The program continued with Adler’s own music, starting with the world premiere of a piece that is not from the CD and continuing with the local premiere of one that is. Emerson Head played his Yamaha Xeno B-flat trumpet in the new “Trumpet Lullaby,” one of two Adler works here marked by bitonality, that is, requiring the soloist to sound two notes at once, as well as by some rather blue notes. The work is indeed “Lilting and Gentle,” as indicated, but almost warily so. The idea of having a trumpet play a lullaby did put me in mind of the likes of stentorian Ethel Merman singing one, as she did indeed in Irving Berlin’s “Annie Get Your Gun,” where one of her songs was “Moonshine Lullaby”—talk about successfully writing against type: in both Berlin and Adler’s cases!
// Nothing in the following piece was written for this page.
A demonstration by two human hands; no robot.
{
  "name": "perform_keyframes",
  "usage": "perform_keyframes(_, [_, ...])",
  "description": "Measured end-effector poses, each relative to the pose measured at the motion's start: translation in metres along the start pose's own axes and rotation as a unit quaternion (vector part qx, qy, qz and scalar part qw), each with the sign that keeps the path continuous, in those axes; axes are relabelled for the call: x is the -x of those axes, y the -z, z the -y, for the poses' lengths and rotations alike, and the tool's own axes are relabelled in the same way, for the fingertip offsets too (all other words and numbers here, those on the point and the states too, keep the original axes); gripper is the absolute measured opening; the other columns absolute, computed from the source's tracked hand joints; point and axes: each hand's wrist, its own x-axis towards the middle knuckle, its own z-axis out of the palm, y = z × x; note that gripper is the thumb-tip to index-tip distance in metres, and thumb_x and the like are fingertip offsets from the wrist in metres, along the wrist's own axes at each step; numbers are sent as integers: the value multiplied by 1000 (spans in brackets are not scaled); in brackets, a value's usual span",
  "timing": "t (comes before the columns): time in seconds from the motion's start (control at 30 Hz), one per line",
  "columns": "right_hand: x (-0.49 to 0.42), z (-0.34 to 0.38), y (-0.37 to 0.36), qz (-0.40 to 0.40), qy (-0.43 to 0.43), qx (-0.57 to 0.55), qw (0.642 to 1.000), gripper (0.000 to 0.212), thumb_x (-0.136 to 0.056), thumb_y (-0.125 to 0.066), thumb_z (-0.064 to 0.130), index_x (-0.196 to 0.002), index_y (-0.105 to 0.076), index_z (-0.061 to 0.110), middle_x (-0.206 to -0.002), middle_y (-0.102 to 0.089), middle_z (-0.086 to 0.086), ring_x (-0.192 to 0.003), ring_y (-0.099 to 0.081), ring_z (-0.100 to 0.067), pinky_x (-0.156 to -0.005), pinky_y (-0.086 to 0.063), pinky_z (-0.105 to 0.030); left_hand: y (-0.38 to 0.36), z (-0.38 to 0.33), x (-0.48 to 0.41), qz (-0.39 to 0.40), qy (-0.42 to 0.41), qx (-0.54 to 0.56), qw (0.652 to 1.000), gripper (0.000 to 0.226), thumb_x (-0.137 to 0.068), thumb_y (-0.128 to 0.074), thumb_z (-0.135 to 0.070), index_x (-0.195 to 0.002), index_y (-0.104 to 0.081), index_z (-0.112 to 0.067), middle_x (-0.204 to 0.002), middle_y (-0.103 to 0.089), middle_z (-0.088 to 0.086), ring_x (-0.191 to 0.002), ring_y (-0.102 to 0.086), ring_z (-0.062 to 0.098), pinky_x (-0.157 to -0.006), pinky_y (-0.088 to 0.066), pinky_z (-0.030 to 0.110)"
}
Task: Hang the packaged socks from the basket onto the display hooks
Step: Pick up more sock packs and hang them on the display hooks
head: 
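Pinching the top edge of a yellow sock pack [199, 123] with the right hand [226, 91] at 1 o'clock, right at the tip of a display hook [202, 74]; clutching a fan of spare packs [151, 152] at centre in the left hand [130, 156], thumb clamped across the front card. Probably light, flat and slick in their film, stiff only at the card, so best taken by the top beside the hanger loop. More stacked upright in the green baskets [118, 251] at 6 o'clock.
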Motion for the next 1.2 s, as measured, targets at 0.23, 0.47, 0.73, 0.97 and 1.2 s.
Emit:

Adler wrote “Psalm for Michael,” the second memorial piece here and on the CD, a work new to New York, in response to his brother’s death and to that of their mother, and for it, Adler was joined by oboist Virginia Brewer and cellist Eugene Moye, Jr. With deepest emotion, the music mourned the losses, but also served to soothe.
Next we heard the second contemporary, driven and impassioned tango of the evening, Adler’s “Twisted Tango,” for tenor saxophone, played by David Babich, and piano. It also called for bitonality from a wind instrument, evoking different hues and divergent moods, joy and the blues, almost in a jazz style, evident in Babich and Adler’s duet and in the solo saxophone cadenza, written by Babich.
The final work from the CD, the one inspiring its title, was “3 Introspections,” the sole vocal work, for baritone, oboe, and piano, having its live performance world premiere. At short notice, lyric baritone Will Berman replaced Malcolm J. Merriweather, who sings David Cote's words on the CD. Oboist Brewer and Adler, at the Yamaha keyboard, repeated their parts. “Insomniac” touchingly depicted the speaker’s vain attempt to fall asleep, where counting sheep definitely does not work, as weary singer and wakeful oboe insist. “I try counting sheep, but the sheep count me,” the insomniac sang. I flashed on Dorothy Parker’s story on the same subject “The Little Hours,” where she wrote, “all my life I’ve hated sheep … They needn’t think that I am going to lie here in the dark and count their unpleasant little faces for them.” Respite here came perhaps with the Instrumental Interlude for the oboe and piano. In “Conservation,” the singer contemplated venerable damaged artwork, due for restoration, and came to a rueful realization that his work—“What I restore I re-create, I deface, I replace”—itself constitutes a sort of vandalism to the art.
Adler concluded with a timely Halloween treat, not from the “Introspections” recording, “Piano Fantasy on ‘The Ballad of Sweeney Todd,’” a response to the Grand Guignol of “Sweeney Todd: The Demon Barber of Fleet Street” as ferocious as Stephen Sondheim’s original.